'''
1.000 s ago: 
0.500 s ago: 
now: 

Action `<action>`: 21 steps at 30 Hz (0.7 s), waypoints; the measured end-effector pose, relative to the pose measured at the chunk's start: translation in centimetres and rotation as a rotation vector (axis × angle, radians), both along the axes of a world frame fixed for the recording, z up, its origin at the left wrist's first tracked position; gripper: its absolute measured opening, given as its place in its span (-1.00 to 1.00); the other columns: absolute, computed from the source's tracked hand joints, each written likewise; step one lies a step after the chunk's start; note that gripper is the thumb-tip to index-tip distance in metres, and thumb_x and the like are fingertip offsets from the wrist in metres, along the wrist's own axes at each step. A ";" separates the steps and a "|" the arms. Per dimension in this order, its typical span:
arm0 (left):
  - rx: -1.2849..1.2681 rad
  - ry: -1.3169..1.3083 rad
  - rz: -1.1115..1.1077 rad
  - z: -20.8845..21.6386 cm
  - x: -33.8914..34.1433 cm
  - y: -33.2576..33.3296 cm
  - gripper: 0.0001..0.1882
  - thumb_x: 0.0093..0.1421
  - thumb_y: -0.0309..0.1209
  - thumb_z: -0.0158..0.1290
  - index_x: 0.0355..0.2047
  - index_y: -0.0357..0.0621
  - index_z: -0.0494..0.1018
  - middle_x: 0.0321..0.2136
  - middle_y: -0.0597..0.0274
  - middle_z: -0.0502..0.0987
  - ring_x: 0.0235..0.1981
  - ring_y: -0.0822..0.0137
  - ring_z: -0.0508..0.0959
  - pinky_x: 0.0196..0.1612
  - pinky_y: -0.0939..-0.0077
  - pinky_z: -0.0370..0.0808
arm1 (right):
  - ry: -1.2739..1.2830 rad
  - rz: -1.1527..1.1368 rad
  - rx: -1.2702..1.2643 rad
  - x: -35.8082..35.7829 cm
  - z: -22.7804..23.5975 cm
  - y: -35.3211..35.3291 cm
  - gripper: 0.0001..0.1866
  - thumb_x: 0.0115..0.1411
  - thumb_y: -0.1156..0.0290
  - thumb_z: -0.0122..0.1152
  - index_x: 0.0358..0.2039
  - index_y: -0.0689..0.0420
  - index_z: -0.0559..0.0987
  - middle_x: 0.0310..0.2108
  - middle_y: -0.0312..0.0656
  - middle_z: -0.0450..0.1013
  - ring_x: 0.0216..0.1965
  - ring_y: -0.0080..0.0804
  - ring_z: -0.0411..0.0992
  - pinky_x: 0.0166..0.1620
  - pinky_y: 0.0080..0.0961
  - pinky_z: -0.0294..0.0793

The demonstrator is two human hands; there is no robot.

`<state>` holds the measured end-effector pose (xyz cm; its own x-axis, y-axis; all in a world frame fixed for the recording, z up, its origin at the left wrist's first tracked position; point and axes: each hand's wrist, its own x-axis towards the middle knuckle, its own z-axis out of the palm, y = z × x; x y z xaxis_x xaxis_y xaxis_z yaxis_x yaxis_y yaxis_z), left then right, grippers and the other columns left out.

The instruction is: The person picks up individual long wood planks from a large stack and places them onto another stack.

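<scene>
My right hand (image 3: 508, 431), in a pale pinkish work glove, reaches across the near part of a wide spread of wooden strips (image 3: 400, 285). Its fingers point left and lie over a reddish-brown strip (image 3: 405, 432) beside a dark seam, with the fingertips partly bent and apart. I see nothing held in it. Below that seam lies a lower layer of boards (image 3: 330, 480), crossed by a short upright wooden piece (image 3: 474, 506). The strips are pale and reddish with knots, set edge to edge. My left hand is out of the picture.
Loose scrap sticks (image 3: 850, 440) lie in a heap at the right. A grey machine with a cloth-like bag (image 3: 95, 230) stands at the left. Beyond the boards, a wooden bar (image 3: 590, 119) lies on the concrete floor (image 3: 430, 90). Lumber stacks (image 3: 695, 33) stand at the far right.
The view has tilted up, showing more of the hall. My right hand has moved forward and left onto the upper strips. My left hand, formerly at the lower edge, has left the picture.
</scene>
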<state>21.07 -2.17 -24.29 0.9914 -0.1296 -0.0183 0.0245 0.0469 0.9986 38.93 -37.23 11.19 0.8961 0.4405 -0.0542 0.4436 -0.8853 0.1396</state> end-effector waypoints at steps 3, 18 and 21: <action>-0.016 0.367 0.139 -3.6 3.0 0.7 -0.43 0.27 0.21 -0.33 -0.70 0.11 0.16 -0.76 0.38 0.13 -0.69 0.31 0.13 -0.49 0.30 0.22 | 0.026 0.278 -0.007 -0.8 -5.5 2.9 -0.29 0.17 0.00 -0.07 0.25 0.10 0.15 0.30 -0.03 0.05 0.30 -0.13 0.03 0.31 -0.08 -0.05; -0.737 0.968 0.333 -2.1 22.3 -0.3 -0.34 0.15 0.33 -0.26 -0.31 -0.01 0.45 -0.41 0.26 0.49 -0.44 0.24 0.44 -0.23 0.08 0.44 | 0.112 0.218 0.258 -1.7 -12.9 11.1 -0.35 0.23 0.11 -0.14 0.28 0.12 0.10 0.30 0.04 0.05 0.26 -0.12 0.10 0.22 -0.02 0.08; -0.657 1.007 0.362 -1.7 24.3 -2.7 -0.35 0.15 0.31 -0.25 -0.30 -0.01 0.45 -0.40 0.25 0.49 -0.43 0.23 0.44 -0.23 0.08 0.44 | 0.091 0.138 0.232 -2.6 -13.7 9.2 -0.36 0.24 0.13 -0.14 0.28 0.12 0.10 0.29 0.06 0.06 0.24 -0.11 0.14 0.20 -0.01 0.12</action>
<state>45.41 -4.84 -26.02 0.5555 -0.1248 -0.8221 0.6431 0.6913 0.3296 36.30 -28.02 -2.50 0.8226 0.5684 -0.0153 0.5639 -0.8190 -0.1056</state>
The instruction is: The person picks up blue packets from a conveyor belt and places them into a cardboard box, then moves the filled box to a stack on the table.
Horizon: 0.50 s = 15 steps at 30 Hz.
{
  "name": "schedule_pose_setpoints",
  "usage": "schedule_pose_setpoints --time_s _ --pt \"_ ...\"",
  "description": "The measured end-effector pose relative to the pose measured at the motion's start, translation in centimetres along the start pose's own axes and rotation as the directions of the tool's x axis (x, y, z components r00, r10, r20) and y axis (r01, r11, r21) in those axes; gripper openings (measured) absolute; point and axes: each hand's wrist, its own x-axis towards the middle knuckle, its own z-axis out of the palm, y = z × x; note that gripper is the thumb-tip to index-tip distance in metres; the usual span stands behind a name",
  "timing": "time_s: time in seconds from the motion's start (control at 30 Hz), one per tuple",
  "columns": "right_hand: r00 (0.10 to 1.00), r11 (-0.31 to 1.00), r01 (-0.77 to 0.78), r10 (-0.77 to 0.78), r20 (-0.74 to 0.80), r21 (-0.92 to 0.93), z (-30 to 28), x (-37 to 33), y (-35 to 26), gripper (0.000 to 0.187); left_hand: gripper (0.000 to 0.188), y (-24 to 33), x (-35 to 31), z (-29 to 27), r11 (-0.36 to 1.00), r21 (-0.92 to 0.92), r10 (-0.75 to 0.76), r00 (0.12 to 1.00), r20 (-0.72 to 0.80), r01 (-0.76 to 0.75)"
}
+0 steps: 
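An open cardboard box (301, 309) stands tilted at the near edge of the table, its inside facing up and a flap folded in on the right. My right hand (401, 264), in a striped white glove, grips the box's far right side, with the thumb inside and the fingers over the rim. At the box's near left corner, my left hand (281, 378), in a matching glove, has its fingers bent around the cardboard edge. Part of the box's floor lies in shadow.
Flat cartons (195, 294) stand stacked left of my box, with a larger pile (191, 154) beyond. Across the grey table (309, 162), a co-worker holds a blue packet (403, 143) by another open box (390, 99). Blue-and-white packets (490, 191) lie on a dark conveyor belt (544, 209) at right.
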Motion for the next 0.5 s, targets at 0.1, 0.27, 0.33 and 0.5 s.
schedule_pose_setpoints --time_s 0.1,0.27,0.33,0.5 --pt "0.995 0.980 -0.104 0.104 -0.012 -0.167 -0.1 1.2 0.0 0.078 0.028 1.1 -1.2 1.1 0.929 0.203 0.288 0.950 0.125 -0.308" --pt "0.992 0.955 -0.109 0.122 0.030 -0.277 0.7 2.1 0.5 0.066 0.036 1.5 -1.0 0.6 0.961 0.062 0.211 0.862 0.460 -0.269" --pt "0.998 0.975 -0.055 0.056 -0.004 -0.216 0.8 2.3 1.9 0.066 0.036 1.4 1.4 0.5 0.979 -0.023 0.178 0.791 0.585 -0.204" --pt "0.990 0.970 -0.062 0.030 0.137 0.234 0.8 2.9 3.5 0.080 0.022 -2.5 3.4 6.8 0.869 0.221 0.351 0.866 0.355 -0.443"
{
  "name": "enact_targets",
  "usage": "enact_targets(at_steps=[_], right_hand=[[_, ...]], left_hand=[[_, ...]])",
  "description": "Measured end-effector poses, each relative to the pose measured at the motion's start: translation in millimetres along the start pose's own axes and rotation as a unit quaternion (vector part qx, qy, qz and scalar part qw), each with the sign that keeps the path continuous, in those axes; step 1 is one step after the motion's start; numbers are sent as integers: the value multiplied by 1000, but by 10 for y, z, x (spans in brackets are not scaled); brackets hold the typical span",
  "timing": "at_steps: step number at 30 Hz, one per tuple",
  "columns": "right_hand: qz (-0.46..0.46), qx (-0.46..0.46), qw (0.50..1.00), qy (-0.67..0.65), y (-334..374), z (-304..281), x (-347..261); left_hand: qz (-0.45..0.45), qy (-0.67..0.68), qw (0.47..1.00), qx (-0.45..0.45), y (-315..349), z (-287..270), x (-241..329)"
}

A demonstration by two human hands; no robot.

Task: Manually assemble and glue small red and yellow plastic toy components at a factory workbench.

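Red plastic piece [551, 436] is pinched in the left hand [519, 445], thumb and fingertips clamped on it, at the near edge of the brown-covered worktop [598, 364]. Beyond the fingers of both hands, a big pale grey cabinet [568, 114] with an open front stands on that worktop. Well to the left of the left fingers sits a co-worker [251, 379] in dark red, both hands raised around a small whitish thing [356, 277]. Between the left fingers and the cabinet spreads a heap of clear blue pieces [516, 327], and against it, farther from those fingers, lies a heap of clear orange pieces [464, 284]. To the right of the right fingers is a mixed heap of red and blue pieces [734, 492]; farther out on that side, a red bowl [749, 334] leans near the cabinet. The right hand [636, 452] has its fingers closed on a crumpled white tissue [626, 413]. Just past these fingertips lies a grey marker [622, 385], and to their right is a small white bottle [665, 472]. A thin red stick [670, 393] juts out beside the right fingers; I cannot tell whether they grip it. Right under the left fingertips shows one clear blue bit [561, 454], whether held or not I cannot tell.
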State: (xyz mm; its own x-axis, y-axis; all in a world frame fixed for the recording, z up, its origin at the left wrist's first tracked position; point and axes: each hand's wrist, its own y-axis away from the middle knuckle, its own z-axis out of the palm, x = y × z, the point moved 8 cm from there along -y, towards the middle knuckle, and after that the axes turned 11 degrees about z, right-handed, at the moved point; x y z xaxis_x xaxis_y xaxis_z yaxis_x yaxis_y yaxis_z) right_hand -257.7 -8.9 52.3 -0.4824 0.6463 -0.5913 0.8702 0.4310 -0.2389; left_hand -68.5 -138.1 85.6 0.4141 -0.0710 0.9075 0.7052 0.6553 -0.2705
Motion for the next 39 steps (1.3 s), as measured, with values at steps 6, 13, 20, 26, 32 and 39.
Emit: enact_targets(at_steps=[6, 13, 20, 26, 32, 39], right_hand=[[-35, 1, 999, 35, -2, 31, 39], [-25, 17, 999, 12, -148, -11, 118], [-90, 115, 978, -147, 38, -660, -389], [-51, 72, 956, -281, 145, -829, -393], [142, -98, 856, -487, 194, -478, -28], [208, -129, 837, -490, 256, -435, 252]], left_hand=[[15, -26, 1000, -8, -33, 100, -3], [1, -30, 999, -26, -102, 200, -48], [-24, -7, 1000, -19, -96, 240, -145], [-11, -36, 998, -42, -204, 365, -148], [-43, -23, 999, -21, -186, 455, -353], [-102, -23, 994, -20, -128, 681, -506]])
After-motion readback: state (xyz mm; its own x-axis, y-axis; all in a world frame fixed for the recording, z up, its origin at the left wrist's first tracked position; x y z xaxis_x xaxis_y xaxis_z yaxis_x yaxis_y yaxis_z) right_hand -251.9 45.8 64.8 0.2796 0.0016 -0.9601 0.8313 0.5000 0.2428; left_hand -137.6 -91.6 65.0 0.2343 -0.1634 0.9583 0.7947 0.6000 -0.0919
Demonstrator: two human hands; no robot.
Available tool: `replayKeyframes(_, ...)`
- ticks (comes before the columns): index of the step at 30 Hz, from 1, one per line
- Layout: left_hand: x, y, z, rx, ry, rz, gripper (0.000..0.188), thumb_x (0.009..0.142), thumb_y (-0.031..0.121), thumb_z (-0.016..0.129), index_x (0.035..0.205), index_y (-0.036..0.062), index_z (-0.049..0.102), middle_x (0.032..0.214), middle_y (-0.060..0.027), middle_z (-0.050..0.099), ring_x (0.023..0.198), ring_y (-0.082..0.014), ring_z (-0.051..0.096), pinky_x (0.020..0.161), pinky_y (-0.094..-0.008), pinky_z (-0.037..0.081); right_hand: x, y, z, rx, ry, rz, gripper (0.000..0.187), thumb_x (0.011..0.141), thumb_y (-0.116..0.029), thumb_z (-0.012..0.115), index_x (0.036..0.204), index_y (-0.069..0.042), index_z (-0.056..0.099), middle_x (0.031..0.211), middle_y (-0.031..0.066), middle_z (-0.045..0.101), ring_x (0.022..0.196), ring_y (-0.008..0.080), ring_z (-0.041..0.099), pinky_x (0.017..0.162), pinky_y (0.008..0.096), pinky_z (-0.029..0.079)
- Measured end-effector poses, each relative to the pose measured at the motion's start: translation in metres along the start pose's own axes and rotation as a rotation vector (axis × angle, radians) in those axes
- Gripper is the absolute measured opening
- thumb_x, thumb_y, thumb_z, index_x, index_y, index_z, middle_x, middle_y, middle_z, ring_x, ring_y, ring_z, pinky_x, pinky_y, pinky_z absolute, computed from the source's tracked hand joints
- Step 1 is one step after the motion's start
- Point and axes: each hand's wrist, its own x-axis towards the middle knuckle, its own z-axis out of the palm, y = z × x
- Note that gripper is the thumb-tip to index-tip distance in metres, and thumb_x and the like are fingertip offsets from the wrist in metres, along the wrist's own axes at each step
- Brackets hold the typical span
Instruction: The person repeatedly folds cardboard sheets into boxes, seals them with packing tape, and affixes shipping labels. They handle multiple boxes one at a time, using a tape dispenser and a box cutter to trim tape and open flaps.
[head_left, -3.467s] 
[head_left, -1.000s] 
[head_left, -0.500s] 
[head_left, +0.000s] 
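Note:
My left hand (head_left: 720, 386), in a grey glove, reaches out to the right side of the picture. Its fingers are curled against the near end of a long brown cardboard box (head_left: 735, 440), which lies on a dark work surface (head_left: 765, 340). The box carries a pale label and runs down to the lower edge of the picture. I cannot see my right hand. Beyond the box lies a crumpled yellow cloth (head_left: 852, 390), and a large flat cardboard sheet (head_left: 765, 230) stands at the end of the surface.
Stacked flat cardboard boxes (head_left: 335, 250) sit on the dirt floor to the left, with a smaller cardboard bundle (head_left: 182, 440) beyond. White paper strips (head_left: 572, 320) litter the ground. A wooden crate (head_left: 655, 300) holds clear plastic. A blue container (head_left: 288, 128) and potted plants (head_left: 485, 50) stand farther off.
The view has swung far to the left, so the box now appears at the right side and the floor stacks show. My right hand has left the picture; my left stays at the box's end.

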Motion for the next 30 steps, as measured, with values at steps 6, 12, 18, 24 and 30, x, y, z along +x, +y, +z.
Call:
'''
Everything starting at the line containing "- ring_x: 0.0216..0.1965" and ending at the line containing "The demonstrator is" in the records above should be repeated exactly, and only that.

▶ **Answer to this problem**
  - ring_x: 0.0216..0.1965
  - ring_y: -0.0080..0.0804
  - ring_z: -0.0411..0.0992
  - pinky_x: 0.0166..0.1620
  - pinky_y: 0.0080..0.0961
  - pinky_z: -0.0294..0.0793

The demonstrator is two human hands; there is no robot.

Nothing more remains in this exercise.